Purpose : Our previous study suggests that a bacteria-primed T cell-mediated autoimmune mechanism underlies the pathogenesis of glaucoma, and heat shock proteins (HSPs) are thought to act as pathogenic autoantigens. We hypothesized that induction of immune tolerance to bacterial HSP60 might block such a pathogenic immune response and attenuate neuron loss in glaucoma.

Methods : Adult C57BL/6J mice were given a low dose of recombinant bacterial HSP60, Ovalbumin (OVA) or saline (both as controls) in the nostril each day for 7 days. Elevation of IOP was induced unilaterally by an anterior chamber injection of polystyrene microbeads (MB). Visual and retinal functions were assessed by optomotor response (OMR) and electroretinogram positive scotopic threshold response (pSTR). Mice were sacrificed 2, 4 and 8 weeks after MB injection. T cell responses to bacterial HSP60 were analyzed by ear DTH (delayed-type hypersensitivity responses) testing and flow cytometry. Glaucomatous neural damage was quantified by retinal ganglion cell (RGC) and axon counts.

Results : Nostril administration of a low dose HSP60 induced immune tolerance as shown by reduced DTH responses and increased levels of T regulatory cells as seen by analysis of flow cytometry. MB-injected eyes maintained an IOP level of 25±3 mmHg as compared to 12±2mmHg in the contralateral non-injected eyes. We observed no significant differences in IOP levels between HSP60-, OVA- and saline-treated mice. Treatment with HSP60 or OVA did not alter the basal levels of visual acuity (VA), contrast sensitivity (CS) or pSTR prior to MB-injection, as compared to naïve or saline-treated mice. However, after MB-injection, at all time points, VA and CS as assessed by OMR were significantly better in HSP60-treated micecompared to saline or OVA-treated mice. Consistently, both RGC function assessed by pSTR amplitudes and RGC counts were significantly higher in HSP60-treated mice compared to saline or OVA-treated mice after MB-injection.

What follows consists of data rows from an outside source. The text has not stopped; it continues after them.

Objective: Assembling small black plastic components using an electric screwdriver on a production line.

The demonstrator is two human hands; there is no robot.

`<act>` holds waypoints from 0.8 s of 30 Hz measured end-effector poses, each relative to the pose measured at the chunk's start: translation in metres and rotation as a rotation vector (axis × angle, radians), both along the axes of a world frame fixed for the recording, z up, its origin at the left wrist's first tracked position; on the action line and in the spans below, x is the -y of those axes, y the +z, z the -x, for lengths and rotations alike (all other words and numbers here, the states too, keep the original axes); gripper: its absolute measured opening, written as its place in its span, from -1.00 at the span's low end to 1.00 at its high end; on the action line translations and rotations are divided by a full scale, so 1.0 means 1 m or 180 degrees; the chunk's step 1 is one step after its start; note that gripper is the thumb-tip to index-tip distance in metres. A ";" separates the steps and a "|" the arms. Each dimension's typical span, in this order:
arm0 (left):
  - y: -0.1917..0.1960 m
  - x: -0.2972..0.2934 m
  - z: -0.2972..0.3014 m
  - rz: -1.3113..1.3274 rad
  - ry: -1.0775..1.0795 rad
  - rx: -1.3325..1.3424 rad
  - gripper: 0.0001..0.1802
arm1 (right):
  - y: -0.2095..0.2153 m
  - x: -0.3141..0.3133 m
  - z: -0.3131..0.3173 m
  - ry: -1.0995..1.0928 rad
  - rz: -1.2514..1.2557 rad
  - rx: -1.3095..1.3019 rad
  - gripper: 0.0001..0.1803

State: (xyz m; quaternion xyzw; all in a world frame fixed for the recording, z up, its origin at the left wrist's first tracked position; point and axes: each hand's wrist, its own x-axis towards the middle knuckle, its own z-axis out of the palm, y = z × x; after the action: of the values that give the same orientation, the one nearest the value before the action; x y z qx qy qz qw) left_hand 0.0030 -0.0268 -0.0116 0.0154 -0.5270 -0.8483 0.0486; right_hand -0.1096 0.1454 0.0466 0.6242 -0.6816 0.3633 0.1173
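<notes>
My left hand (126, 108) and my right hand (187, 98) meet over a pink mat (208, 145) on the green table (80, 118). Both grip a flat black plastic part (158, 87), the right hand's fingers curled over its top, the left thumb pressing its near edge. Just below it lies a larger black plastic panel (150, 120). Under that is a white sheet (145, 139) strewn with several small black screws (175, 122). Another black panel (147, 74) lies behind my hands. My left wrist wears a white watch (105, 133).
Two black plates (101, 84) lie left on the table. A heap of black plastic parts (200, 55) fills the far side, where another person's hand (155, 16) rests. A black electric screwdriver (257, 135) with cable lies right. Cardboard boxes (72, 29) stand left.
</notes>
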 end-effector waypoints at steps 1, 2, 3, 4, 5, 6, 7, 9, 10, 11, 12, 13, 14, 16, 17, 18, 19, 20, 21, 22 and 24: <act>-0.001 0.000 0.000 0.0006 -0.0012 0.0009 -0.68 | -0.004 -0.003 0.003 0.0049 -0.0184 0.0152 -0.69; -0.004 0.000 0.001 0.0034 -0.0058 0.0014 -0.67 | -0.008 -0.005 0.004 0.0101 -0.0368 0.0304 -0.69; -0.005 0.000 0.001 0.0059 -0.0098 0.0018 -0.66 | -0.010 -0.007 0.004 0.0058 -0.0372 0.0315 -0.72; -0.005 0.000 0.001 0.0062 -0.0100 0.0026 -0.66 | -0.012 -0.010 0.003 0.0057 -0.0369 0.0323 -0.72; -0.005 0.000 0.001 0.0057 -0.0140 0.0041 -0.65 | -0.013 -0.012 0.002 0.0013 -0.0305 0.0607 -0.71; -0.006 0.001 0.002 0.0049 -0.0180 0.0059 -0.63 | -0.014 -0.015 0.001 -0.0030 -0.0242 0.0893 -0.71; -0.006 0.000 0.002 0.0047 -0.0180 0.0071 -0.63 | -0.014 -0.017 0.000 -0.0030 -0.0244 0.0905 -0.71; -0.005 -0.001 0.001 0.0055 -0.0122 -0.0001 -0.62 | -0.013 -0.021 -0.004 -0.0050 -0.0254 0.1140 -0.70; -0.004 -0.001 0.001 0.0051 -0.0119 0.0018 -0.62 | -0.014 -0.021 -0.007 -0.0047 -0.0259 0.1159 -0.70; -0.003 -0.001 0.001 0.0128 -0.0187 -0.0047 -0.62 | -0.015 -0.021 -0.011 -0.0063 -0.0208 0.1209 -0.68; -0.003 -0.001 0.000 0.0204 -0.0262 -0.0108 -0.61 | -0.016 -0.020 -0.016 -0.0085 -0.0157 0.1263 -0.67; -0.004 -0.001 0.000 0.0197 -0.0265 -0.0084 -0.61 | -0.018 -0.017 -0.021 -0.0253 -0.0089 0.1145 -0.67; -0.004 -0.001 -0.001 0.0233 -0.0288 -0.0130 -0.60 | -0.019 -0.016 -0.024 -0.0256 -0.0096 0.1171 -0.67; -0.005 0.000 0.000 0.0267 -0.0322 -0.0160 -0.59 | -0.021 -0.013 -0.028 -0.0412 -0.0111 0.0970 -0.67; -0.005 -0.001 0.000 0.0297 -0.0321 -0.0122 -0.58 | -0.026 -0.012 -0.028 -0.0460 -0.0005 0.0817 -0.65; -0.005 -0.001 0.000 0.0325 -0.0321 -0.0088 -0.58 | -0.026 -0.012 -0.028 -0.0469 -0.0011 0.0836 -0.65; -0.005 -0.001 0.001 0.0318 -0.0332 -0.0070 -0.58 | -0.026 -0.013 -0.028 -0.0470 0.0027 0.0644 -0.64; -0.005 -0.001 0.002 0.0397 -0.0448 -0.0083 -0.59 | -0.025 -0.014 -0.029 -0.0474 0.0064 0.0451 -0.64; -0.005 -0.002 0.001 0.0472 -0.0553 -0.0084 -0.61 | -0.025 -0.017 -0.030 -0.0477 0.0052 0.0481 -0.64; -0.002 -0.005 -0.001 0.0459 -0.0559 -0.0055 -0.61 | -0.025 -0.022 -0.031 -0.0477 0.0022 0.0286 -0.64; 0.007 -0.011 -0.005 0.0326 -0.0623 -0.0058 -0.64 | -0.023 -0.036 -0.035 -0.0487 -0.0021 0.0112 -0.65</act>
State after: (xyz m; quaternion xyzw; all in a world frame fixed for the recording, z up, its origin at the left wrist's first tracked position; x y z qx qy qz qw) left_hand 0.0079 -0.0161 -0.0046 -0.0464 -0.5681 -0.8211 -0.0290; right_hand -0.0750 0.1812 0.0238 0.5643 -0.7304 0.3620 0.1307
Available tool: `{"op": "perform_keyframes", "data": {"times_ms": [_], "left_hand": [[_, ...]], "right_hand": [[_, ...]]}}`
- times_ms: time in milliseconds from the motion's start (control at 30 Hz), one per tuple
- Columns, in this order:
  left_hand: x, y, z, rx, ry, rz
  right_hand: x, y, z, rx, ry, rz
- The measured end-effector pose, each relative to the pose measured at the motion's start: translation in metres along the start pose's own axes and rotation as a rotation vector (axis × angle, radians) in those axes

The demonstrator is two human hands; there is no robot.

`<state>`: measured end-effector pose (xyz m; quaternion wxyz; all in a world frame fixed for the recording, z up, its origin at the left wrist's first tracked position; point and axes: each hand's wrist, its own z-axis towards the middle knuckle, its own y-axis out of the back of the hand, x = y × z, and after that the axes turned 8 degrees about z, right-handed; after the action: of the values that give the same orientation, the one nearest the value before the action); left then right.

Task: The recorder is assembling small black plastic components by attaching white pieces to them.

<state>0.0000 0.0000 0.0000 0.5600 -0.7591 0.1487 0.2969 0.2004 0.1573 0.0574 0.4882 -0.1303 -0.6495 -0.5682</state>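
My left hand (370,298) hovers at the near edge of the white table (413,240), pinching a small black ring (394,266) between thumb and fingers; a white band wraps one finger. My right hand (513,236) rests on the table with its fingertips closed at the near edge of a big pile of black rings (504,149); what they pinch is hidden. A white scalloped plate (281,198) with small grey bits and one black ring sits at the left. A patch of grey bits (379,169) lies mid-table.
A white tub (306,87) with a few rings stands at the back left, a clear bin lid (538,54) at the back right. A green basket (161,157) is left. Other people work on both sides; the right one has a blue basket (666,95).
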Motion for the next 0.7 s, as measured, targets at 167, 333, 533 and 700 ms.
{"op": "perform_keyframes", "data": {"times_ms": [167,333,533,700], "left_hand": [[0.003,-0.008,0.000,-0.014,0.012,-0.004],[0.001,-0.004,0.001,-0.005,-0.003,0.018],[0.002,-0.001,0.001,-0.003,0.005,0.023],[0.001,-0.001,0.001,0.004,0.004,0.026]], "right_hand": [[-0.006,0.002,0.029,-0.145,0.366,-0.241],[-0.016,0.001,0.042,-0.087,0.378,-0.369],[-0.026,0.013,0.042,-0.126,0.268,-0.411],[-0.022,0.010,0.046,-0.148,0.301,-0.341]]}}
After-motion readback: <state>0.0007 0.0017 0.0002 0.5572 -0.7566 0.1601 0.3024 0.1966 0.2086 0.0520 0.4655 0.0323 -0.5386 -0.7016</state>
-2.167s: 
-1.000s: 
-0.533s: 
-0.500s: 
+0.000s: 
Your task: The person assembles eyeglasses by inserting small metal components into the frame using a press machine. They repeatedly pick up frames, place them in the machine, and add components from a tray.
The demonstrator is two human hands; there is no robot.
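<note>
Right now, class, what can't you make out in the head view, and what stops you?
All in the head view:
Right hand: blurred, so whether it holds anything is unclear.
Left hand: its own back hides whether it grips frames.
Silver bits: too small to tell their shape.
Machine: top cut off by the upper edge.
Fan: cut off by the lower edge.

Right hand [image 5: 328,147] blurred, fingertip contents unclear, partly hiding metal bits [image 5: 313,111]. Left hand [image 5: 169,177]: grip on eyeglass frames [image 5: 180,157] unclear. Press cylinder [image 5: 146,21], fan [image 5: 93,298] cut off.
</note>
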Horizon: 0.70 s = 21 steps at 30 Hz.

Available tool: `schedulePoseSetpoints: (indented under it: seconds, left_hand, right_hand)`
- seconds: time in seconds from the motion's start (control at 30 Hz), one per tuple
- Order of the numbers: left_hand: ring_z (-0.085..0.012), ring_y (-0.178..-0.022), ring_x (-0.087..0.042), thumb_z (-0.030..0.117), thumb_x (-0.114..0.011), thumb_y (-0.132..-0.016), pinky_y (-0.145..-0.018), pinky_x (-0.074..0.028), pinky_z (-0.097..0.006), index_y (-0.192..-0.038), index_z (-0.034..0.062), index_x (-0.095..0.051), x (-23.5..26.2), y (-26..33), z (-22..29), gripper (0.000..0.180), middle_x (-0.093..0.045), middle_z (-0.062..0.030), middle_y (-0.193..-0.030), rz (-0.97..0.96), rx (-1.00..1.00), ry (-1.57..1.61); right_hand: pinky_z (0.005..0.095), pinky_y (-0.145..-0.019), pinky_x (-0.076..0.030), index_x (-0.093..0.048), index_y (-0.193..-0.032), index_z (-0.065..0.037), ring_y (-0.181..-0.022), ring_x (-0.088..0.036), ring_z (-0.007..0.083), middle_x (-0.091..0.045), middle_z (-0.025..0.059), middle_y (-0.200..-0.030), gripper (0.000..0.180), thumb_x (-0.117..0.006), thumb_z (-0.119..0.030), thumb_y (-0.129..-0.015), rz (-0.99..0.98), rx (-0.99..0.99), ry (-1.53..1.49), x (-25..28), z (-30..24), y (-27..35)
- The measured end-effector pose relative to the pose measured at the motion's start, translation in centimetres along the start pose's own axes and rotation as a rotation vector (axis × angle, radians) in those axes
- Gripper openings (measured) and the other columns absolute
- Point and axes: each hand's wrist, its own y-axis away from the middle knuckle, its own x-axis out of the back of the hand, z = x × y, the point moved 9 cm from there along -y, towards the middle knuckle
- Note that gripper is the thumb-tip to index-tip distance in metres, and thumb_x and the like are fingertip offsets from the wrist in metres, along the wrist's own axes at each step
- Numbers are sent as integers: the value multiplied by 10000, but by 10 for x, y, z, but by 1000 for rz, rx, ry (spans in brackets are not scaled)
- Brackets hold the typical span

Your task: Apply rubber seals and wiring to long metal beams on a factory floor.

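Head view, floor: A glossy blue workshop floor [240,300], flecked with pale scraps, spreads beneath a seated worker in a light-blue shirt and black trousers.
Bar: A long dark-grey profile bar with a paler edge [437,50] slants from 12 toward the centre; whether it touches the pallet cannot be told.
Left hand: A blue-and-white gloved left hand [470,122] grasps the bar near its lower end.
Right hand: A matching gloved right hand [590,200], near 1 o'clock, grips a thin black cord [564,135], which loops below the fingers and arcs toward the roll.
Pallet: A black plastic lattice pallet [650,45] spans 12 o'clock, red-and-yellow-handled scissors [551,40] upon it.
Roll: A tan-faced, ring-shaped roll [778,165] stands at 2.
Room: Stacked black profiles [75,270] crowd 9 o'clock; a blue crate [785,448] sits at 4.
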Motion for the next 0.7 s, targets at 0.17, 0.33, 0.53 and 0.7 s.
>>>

Conclusions : Intranasal administration of multiple low doses of bacterial HSP60 induced immune tolerance and attenuated RGC loss and functional deterioration in an MB-induced mouse model of glaucoma. These results suggest an attractive antigen-specific therapeutic strategy for the prevention of vision loss in glaucoma.

This is a 2020 ARVO Annual Meeting abstract.